DFW: A giant apparel company is seeking millions of dollars in tax abatements from Fort Worth city leaders for a planned shipping hub that would create 500 jobs. Michigan-based Carhartt Inc. is seeking up to $2 million in relief from Fort Worth for a new shipping center off State Highway 114 near Alliance Airport and the Texas Motor Speedway in North Fort Worth. The company plans to invest $80 million in the distribution center and wants a seven-year, 75% tax abatement on the development and operation. City leaders are scheduled to look at the request next month. The 130-year-old family company has more than 5,000 employees across the country. It hopes to hire nearly all its 500 workers locally with an average salary of $55,000 annually.

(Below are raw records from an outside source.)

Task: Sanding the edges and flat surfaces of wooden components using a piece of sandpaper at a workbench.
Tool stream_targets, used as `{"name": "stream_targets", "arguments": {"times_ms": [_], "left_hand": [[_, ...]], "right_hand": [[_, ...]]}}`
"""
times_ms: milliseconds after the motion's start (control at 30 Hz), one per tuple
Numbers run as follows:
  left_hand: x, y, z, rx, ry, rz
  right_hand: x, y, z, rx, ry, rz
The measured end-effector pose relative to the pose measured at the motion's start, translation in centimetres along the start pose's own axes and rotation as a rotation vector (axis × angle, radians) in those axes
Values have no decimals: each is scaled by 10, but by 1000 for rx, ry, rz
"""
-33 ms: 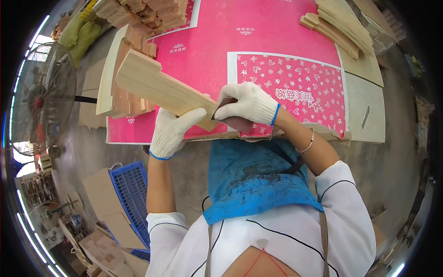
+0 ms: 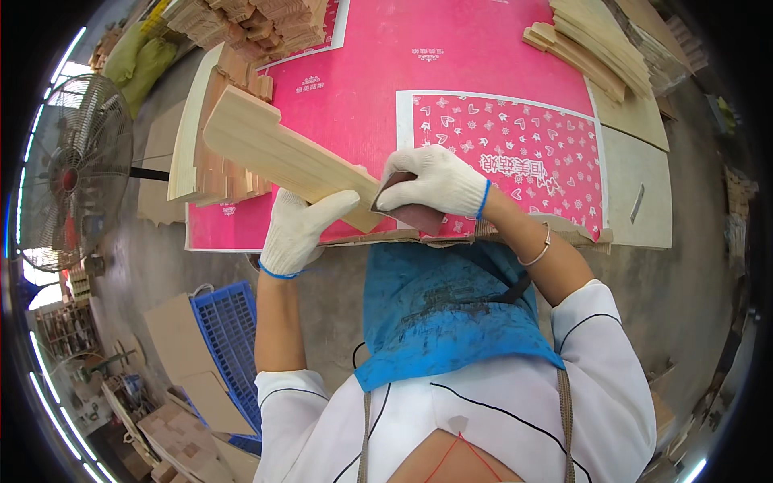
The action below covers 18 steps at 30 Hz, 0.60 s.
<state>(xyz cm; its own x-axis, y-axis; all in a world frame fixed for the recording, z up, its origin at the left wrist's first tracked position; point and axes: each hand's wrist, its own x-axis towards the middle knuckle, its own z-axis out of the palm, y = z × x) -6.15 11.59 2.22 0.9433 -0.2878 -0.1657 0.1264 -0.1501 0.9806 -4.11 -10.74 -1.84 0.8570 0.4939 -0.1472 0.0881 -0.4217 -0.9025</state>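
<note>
looks like i'm sanding the board (image 2: pixel 282 155)
left hand (image 2: pixel 295 229) grips it, right hand (image 2: pixel 439 182) pinches sandpaper (image 2: pixel 419 217); next stroke needs steadiness

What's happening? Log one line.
white-gloved left hand: holds long pale wooden board | white-gloved right hand: holds thin brown sheet, at board's end

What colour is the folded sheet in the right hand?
The folded sheet in the right hand is dark reddish-brown; it shows best in the head view.
</note>
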Motion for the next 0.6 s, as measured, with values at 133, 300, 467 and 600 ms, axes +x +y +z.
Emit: {"name": "stream_targets", "arguments": {"times_ms": [133,300,467,600], "left_hand": [[-2,3,-2,14,22,28],[5,1,-3,-154,137,-66],[11,-6,4,-274,134,-86],[18,-16,13,-441,78,-107]], "right_hand": [[-16,8,-25,559,178,354],[-29,27,-26,588,523,143],[-42,3,9,474,627,-119],[-40,7,34,-24,512,-438]]}}
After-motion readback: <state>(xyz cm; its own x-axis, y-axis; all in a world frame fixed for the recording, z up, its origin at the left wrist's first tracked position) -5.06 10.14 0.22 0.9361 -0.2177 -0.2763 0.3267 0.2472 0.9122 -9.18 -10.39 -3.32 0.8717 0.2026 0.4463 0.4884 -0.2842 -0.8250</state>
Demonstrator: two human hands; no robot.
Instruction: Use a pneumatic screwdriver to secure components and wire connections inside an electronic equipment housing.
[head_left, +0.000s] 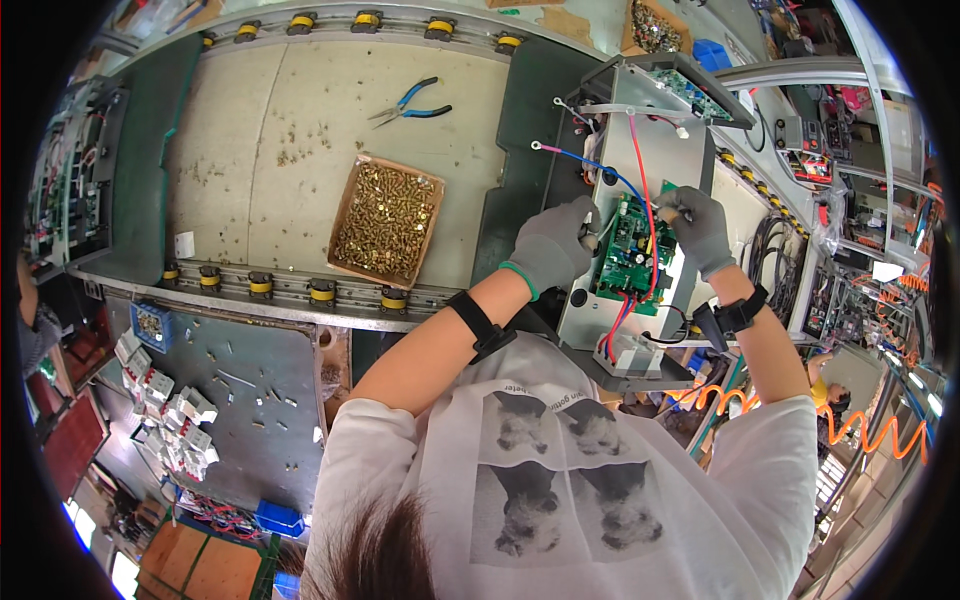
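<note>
Pale worktop (300, 85) edged with rollers (321, 292)

Pliers (412, 107) lie near a box (368, 275) of screws (385, 220). A circuit board (628, 250) sits in a metal case (580, 325) between left hand (553, 245) and right hand (701, 226), fingers curled; whether they pinch anything, I cannot tell.

Left hand (553, 245), right hand (703, 230), green circuit board (625, 245) between

Grn PCB (625, 270) w/ red wire (640, 155) across it, in open silver chassis (590, 325).
</note>
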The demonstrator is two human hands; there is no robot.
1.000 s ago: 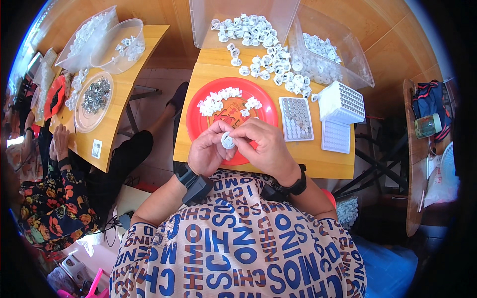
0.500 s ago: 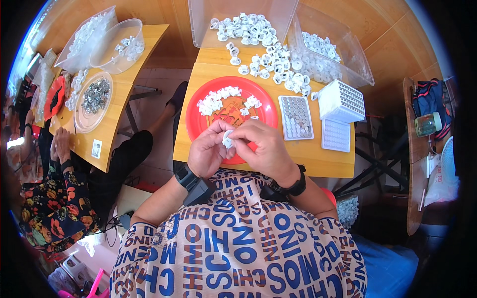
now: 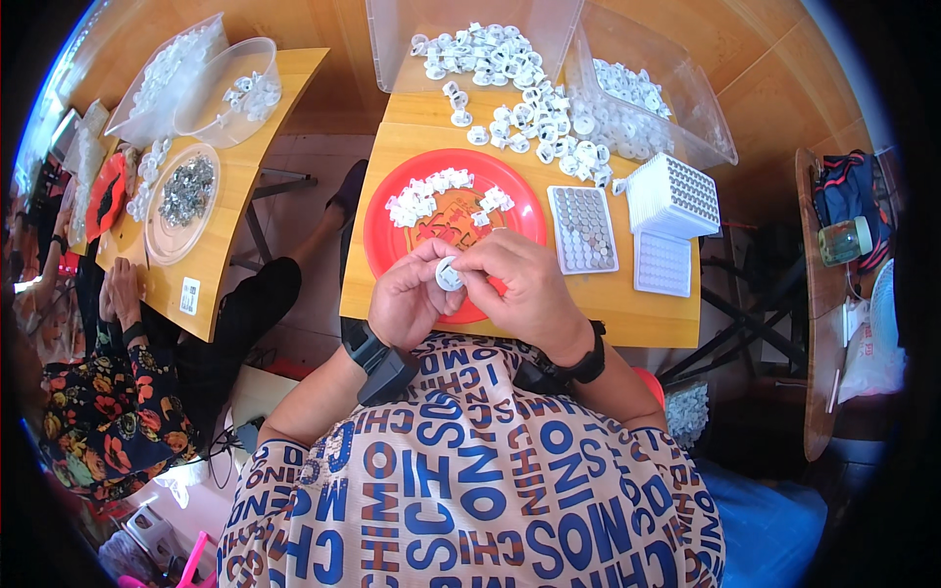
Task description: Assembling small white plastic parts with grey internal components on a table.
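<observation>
Over the near rim of a red round tray [image 3: 534, 216], both my hands meet around a small round white plastic part [image 3: 449, 273]. My left hand [image 3: 407, 294] grips it between thumb and fingers. The fingertips of my right hand [image 3: 518, 289] pinch its right side. Inside the tray lie several small white plastic pieces [image 3: 417, 201], most in a cluster at the far left and a few [image 3: 493, 204] toward the right. To the right of the tray stands a white rectangular tray of grey discs [image 3: 585, 230].
White round parts [image 3: 534, 113] spread over the far table, spilling from a clear bin [image 3: 470, 69]. Another clear bin [image 3: 686, 118] stands right of them, behind stacked white trays [image 3: 671, 201]. At left, a co-worker's hands [image 3: 120, 294] rest by a table with a dish of metal pieces [image 3: 186, 191].
The white part has turned in my fingers, so its round face now shows more fully. Both hands stay in nearly the same place.
</observation>
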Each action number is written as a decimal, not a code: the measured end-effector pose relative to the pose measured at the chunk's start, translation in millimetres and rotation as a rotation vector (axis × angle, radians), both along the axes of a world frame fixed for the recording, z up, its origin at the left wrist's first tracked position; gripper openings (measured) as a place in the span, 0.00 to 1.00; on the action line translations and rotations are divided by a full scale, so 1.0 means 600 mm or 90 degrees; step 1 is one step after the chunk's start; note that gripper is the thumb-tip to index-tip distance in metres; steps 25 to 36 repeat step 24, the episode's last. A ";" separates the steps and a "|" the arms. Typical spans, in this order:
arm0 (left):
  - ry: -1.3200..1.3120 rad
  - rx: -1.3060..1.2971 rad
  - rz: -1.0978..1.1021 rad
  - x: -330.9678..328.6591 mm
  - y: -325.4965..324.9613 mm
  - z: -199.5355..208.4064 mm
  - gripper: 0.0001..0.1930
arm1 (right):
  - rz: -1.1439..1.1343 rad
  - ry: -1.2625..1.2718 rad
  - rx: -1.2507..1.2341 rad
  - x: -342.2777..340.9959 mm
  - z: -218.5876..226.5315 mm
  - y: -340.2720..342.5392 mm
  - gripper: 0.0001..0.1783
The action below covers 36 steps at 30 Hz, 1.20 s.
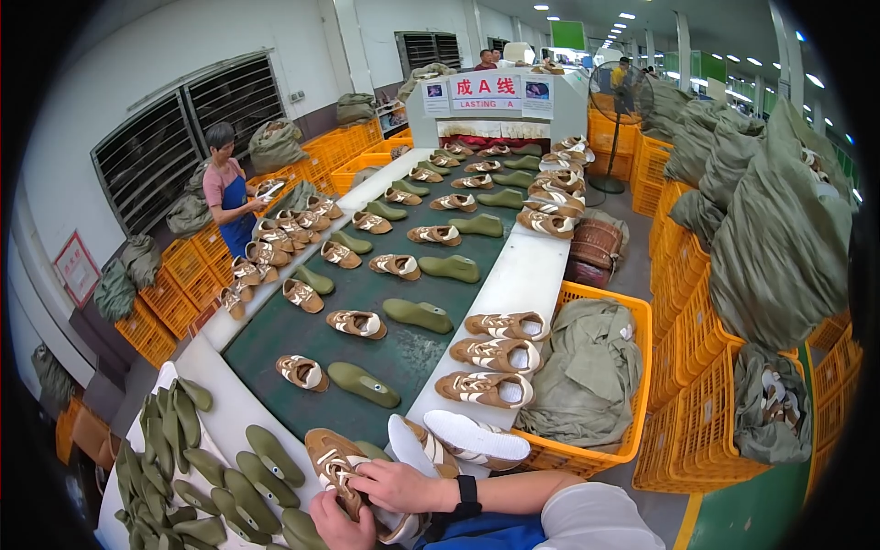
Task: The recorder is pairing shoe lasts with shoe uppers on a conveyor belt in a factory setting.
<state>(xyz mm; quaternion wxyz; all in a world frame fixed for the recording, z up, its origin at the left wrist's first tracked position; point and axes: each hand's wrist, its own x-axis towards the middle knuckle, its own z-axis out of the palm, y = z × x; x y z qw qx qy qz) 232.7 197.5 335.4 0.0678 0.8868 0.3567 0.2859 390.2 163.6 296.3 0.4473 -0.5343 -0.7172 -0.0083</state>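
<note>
1. Right hand [399, 486] laid over the brown-and-cream laced shoe upper [335, 463], fingers curled together on its laces and vamp; black wrist strap [467, 495] just behind it.
2. Left hand [341, 524] gripping the same upper from below at the lower edge of view, fingers closed round it; held at the near end of the white table [541, 275], just short of the dark green conveyor belt [302, 344].
3. Olive-green plastic shoe last [371, 450] peeping out beside the held upper; cannot tell how far it sits inside.
4. Already out on the belt: rows of brown-and-cream uppers, each paired with a green last, such as the nearest last [364, 384], running away toward the far end.
5. Waiting: a heap of loose green lasts [183, 467] on the left of the table; three more uppers [490, 357] lined along the right edge; two white-soled shoes [458, 440] lying just beside the right hand.
6. Judged from this: many pairs sent off, the one in hand unfinished, plenty of lasts left.
7. Orange plastic crate [600, 458] of grey-green sacks to the right; another person [229, 192] in a blue apron handling a shoe at the belt's left side.
</note>
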 end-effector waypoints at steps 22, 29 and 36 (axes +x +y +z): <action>-0.142 0.002 -0.066 0.048 0.035 0.012 0.15 | -0.058 0.231 0.049 0.075 0.049 -0.011 0.13; -0.123 0.004 -0.097 0.080 0.034 0.018 0.23 | -0.078 0.196 0.060 0.074 0.037 -0.021 0.15; -0.123 0.004 -0.097 0.080 0.034 0.018 0.23 | -0.078 0.196 0.060 0.074 0.037 -0.021 0.15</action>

DFW: The Galleria shopping mall is expected to get upgrades and now the three towers that make up the North Dallas complex will get updates too from its new owner. Late last year, a subsidiary of Metropolitan Life Insurance took over ownership of the three-level shopping mall at the Dallas North Tollway and LBJ Freeway and is looking at future development plans. In 2020, Piedmont Office Realty Trust Inc. of Atlanta bought the three adjoining office towers that were built in the 1980s and 1990s for $400 million. They were 90% leased at the time. The previous owner, CBRE Global Investors, had spent more than $20 million in updates. Piedmont is now planning to spend upwards of $9 million in upgrades to the buildings, which total 1.4 million square feet. This includes new steel and glass entry canopies, paving, landscaping, lighting and replacing some existing storefronts.

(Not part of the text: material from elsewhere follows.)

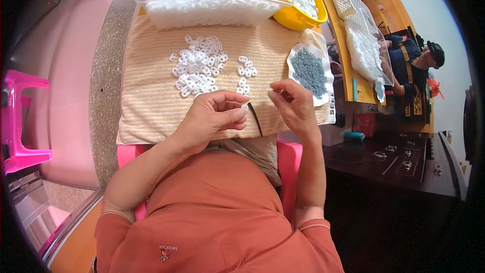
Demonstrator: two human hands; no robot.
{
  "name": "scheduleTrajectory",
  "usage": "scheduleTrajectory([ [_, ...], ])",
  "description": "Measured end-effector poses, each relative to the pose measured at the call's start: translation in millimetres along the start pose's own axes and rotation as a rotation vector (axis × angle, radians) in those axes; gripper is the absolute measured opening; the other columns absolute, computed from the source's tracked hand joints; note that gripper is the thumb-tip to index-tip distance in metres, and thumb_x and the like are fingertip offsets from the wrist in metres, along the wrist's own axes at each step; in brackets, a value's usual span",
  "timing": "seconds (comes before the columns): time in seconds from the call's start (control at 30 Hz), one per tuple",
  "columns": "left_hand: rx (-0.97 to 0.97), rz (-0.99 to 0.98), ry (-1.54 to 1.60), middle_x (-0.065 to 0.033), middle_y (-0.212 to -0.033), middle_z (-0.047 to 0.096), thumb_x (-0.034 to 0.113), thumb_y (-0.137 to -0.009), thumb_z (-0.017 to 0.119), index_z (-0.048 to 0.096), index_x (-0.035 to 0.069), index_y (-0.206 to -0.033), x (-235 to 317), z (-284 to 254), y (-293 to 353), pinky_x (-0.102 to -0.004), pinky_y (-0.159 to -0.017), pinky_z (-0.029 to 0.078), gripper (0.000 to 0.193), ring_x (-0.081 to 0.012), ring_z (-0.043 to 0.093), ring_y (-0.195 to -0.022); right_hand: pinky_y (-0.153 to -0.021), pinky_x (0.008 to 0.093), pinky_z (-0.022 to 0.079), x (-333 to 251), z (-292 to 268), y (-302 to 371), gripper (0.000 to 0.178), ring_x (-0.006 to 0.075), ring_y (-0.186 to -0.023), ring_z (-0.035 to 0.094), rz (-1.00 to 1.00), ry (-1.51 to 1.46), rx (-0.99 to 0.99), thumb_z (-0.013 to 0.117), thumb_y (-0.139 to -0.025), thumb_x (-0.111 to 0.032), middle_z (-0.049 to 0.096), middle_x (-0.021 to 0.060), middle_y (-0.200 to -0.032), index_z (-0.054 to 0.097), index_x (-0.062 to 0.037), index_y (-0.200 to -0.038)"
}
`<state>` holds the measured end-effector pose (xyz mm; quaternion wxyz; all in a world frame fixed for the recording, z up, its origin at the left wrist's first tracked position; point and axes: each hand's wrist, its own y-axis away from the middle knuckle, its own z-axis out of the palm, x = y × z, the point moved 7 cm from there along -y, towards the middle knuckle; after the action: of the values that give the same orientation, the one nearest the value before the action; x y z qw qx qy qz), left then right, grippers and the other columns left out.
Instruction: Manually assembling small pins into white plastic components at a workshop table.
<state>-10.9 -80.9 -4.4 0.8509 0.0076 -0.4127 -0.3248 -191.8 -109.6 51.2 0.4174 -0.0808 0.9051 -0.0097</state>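
Pinching white piece (245,106), dish (321,101) of grey bits (309,72)

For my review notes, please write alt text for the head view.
A person's left hand holds a small white piece in its fingers; the right hand is raised nearby. On the striped cloth sit a pile of white two-holed pieces and a white dish of grey bits, with a clear tub and yellow bowl beyond.
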Motion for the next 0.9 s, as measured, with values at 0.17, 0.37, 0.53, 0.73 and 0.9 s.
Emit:
scheduleTrajectory([
  [0.17,0.009,-0.041,0.002,-0.0026,-0.094,0.063,0.006,-0.089,0.064,0.062,0.001,-0.11,-7,0,-1,-0.0241,-0.076,0.056,0.022,-0.0103,0.063,-0.081,-0.065,0.0356,0.05,3,-3,-9,0.015,0.0277,-0.07,0.064,-0.126,0.307,-0.042,0.066,-0.081,-0.005,0.065,0.0142,-0.082,0.065,-0.0019,-0.096],
  [0.37,0.028,-0.038,0.025,-0.0024,-0.094,0.063,0.006,-0.089,0.064,0.061,0.001,-0.106,-13,-4,-3,-0.0248,-0.076,0.056,0.018,-0.0105,0.064,-0.082,-0.076,0.0417,0.049,2,12,-17,0.015,0.0353,-0.083,0.063,-0.082,0.595,-0.158,0.059,-0.083,-0.01,0.065,0.0165,-0.089,0.067,-0.0037,-0.095],
  [0.53,0.065,-0.066,0.026,-0.0022,-0.091,0.063,0.005,-0.088,0.066,0.063,0.002,-0.105,-14,-4,-1,-0.0259,-0.075,0.057,0.018,-0.0106,0.063,-0.079,-0.078,0.0425,0.049,5,18,-24,0.016,0.0353,-0.084,0.063,-0.101,0.695,-0.236,0.056,-0.084,-0.011,0.065,0.0168,-0.089,0.068,-0.0037,-0.092],
  [0.73,0.07,-0.042,0.049,-0.0026,-0.091,0.063,0.006,-0.088,0.066,0.062,0.002,-0.104,-16,-5,-2,-0.0256,-0.075,0.057,0.017,-0.0107,0.063,-0.079,-0.078,0.0424,0.049,8,23,-22,0.016,0.0357,-0.083,0.063,-0.116,0.723,-0.25,0.055,-0.084,-0.01,0.064,0.0173,-0.088,0.068,-0.0024,-0.089],
  [0.9,0.079,-0.031,0.065,-0.0033,-0.089,0.063,0.006,-0.088,0.065,0.062,0.001,-0.104,-15,-6,-2,-0.0245,-0.074,0.056,0.017,-0.011,0.063,-0.079,-0.072,0.0402,0.05,-7,14,-9,0.012,0.0353,-0.08,0.063,-0.206,0.599,-0.061,0.06,-0.08,-0.004,0.064,0.0164,-0.087,0.066,-0.0017,-0.09],
])
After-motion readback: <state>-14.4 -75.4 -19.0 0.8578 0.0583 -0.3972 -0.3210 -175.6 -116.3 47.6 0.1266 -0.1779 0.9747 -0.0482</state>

FLORIDA: An heir to the Estée Lauder empire is asking $200 million for two parcels of dirt—or maybe sand—but there’s not much of it even if it is oceanfront property in Palm Beach, Florida. William Lauder, the executive chairman of the cosmetics conglomerate, bought a 1-acre piece of property in April 2020 for just over $25 million. He bought an adjoining 1.8-acre plot in December 2021 for an undisclosed price. Both properties once had homes that were demolished because Lauder had intended to use the parcels for himself but has since changed his mind. The two properties have about 360 combined feet of coastline. Lauder may be trying to cash in on the real estate frenzy in Palm Beach. At the end of last year, the median price of a single-family home there was $12.6 million, up nearly 50% from 2021. This is not Lauder’s first time trying to cash in on an investment. In 2019, he listed a 6,300-square-foot apartment on the Upper East Side of Manhattan for $45 million. He lowered it to $39 million and then took it off the market in 2020.